- International packaging artwork, featuring various characters from the game, with Mario at center
- Developer: Intelligent Systems
- Publisher: Nintendo
- Director: Ryota Kawade;
- Producers: Shigeru Miyamoto; Ryoichi Kitanishi;
- Programmer: Tadao Nakayama
- Artist: Chie Kawabe;
- Writers: Hironobu Suzuki; Misao Fukuda;
- Composers: Yoshito Hirano; Yuka Tsujiyoko;
- Series: Paper Mario
- Platform: GameCube;
- Release: JP: July 22, 2004; NA: October 11, 2004; EU: November 12, 2004; AU: November 18, 2004;
- Genre: Role-playing
- Mode: Single-player

= Paper Mario: The Thousand-Year Door =

2004 video game

Paper Mario: The Thousand-Year Door (Note: Originally released in Japan as Paper Mario RPG (ペーパーマリオRPG)) is a 2004 role-playing video game developed by Intelligent Systems and published by Nintendo for the GameCube. The Thousand-Year Door is the second game in the Paper Mario series following Paper Mario, and is part of the larger Mario franchise. In the game, when Mario and Princess Peach get involved in the search for a mystic treasure that holds great fortune, Peach is kidnapped by an alien group called the X-Nauts; Mario sets out to find the treasure and save the princess.

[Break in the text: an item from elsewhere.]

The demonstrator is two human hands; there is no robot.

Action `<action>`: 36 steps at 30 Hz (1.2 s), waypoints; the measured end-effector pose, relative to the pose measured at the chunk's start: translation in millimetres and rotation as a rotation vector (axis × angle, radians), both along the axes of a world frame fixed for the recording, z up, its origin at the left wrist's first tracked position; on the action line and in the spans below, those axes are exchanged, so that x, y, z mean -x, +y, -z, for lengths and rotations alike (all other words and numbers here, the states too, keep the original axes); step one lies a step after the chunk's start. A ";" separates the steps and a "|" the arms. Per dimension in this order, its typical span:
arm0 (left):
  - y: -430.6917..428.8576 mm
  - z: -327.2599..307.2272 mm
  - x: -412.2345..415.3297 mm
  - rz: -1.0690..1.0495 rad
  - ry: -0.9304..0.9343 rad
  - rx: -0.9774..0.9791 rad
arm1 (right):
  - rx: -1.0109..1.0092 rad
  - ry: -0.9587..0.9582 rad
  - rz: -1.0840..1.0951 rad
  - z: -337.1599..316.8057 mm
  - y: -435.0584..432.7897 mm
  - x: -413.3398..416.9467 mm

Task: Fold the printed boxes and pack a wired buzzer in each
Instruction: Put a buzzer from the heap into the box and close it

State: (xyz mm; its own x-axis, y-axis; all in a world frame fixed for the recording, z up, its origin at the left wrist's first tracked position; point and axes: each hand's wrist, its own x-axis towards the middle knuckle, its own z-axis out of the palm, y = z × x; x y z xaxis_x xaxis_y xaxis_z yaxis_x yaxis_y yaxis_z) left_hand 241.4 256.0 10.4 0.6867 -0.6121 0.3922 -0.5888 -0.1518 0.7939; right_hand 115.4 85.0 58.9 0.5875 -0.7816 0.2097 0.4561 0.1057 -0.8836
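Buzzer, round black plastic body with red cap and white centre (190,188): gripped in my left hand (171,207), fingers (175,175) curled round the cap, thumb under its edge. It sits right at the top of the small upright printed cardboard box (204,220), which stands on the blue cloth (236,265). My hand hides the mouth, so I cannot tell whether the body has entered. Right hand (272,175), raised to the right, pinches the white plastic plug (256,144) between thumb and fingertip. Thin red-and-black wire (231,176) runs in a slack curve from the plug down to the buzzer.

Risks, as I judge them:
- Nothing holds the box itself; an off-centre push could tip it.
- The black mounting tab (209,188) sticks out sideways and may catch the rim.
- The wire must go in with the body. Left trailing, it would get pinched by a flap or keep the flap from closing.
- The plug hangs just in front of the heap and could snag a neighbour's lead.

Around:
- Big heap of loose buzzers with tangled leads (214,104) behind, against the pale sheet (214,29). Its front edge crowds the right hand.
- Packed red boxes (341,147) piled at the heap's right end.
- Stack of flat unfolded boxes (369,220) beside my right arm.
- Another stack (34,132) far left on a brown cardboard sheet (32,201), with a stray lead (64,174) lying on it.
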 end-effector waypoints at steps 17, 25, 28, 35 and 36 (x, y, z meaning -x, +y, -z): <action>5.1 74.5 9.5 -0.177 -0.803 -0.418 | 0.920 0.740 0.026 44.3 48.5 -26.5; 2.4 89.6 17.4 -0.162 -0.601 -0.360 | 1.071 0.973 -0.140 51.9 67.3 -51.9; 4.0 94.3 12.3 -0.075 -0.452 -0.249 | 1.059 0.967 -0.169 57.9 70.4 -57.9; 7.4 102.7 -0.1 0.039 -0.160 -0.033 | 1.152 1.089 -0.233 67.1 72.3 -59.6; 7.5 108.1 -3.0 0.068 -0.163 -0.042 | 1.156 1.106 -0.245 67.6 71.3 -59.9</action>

The Thousand-Year Door borrows many gameplay elements from its predecessor, such as a drawing-based art style, and a turn-based battle system emphasizing correctly timing moves. For most of the game, the player controls Mario, although Bowser and Princess Peach are playable at certain points between chapters. The game was announced at the 2003 Game Developers Conference, and was released late July 2004 in Japan and late 2004 worldwide.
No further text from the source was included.